JenniNiku / gllvm

Generalized Linear Latent Variable Models
https://jenniniku.github.io/gllvm/
48 stars 19 forks source link

model.matrix versus lv.X #172

Closed AlainZuur closed 3 months ago

AlainZuur commented 3 months ago

Hello,

This is the CRAN version.

Model: M4 <- gllvm(y = SpecData, X = CovX.s, num.lv = 0, num.RR = 2, lv.formula = ~ ANG + Altitude + LogSlope + MMDischarge + pH + Calcium + Nitrate + Ammonium + DisOxygen + OxygenDemand, family = "poisson",

control = list(optimizer = "optim"), #alabama

        control.start = list(n.init = 5, jitter.var = 0.1))

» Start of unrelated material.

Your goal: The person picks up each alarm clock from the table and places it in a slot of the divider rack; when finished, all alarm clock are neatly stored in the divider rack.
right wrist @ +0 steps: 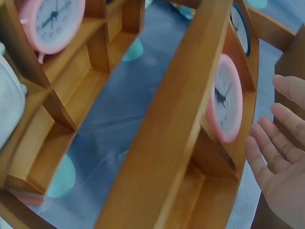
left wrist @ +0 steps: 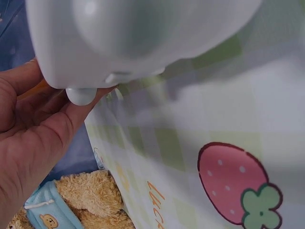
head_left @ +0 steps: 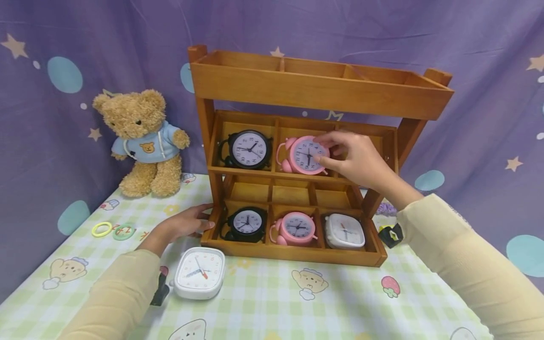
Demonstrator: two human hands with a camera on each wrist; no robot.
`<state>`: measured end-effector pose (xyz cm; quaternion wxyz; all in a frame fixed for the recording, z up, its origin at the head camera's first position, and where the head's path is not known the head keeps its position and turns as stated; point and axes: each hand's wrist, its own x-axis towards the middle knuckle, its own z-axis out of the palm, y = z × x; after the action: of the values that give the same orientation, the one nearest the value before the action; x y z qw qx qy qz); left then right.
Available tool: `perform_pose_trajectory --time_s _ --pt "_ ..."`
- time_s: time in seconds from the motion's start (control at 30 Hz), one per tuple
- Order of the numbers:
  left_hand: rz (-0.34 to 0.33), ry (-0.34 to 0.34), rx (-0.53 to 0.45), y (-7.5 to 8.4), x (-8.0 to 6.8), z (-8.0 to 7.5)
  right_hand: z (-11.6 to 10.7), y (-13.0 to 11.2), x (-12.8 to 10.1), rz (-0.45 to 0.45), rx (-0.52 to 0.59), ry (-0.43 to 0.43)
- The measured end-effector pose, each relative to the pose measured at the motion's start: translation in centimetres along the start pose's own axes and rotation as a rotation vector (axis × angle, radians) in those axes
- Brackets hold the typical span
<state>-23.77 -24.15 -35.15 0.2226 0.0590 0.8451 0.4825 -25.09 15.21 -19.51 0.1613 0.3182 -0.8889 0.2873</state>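
Note:
A wooden rack [head_left: 297, 256] with three tiers of compartments holds alarm clocks. My right hand [head_left: 354, 156] is at a pink alarm clock [head_left: 302, 163] in the middle tier's centre compartment; its fingers are spread and fairly straight. In the right wrist view the fingers [right wrist: 282, 155] stand apart from the pink clock's face. My left hand [head_left: 184, 224] holds the rack's lower left side, thumb and fingers on it. Just in front of that hand a white square clock [head_left: 199, 274] lies face up on the table; its back partly hides the hand in the left wrist view.
A black clock [head_left: 249, 150] sits left of the pink one. The bottom tier bears a black clock [head_left: 246, 224], a pink clock [head_left: 297, 228] and a white clock [head_left: 345, 231]. A teddy bear [head_left: 146, 141] and a yellow ring [head_left: 102, 230] are at the left.

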Motion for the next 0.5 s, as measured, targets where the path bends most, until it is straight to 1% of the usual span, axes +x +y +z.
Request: perform_pose_trajectory --time_s 0.3,0.37,0.5 --pt "-0.006 -0.008 -0.002 0.0 -0.1 0.1 2.2 -0.7 -2.7 -0.074 0.056 0.049" --pt "-0.011 -0.009 0.004 0.0 0.0 0.0 2.9 -1.0 -3.2 -0.085 0.087 0.041" --pt "-0.023 -0.009 0.003 0.2 0.0 0.0 4.3 -1.8 -4.1 -0.088 0.135 -0.011"
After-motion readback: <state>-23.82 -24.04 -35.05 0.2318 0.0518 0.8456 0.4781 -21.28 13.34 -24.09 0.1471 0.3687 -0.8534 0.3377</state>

Xm <- model.matrix(~ ANG + Altitude + LogSlope + MMDischarge + pH + Calcium + Nitrate + Ammonium + DisOxygen + OxygenDemand, data = CovX.s) X <- as.matrix(Xm)[,-1] #' Minus the intercept

M4$lv.X

Is there any reason why the first column in X and M4$lv.X differ? ANG has only 4 or 5 unique values. If I remove ANG, rerun the model, then everything is identical.

Same issue if I put ANG at the end.

M4$lv.X[, "ANG"] 1 2 3 4 5 6 7 9 10 11 12 13 14 15 16 17 18 19 20 21 22 23 24 25 26 27 28 0 0 0 0 0 0 0 0 0 0 0 0 0 0 0 1 1 1 2 2 2 0 0 0 2 3 4 29 30 4 5

X[,"ANG"] 1 2 3 4 5 6 -0.63674995 -0.63674995 -0.63674995 -0.63674995 -0.63674995 -0.63674995 7 9 10 11 12 13 -0.63674995 -0.63674995 -0.63674995 -0.63674995 -0.63674995 -0.63674995 14 15 16 17 18 19 -0.63674995 -0.63674995 -0.63674995 0.04716666 0.04716666 0.04716666 20 21 22 23 24 25 0.73108328 0.73108328 0.73108328 -0.63674995 -0.63674995 -0.63674995 26 27 28 29 30 0.73108328 1.41499989 2.09891651 2.09891651 2.78283312

And its numerical.

I know that the DHARMa package decides to do its own thing if it sees a covariate with only a limited number of unique values. Does gllvm do something similar?

Alain

AlainZuur commented 3 months ago

It is the lv.formula. If I drop it, then it is all ok.

I missed the "(for latent variables)" in the help file. I assume that this means: not for constrained latent variables ?

In other words, if I want to run an RRR with 2 CLVs...and 0 LVs....I have to use y =Y and X = X...and that's it? And plug interactions inside the X.

Or is this a bug?

Alain

BertvanderVeen commented 3 months ago

Not quite sure I follow?

AlainZuur commented 3 months ago

Let me do it for the spiders...then you can see it.

AlainZuur commented 3 months ago

I can't reproduce it for the spider data. But this is the issue:

image

They match without the lv.formula formula.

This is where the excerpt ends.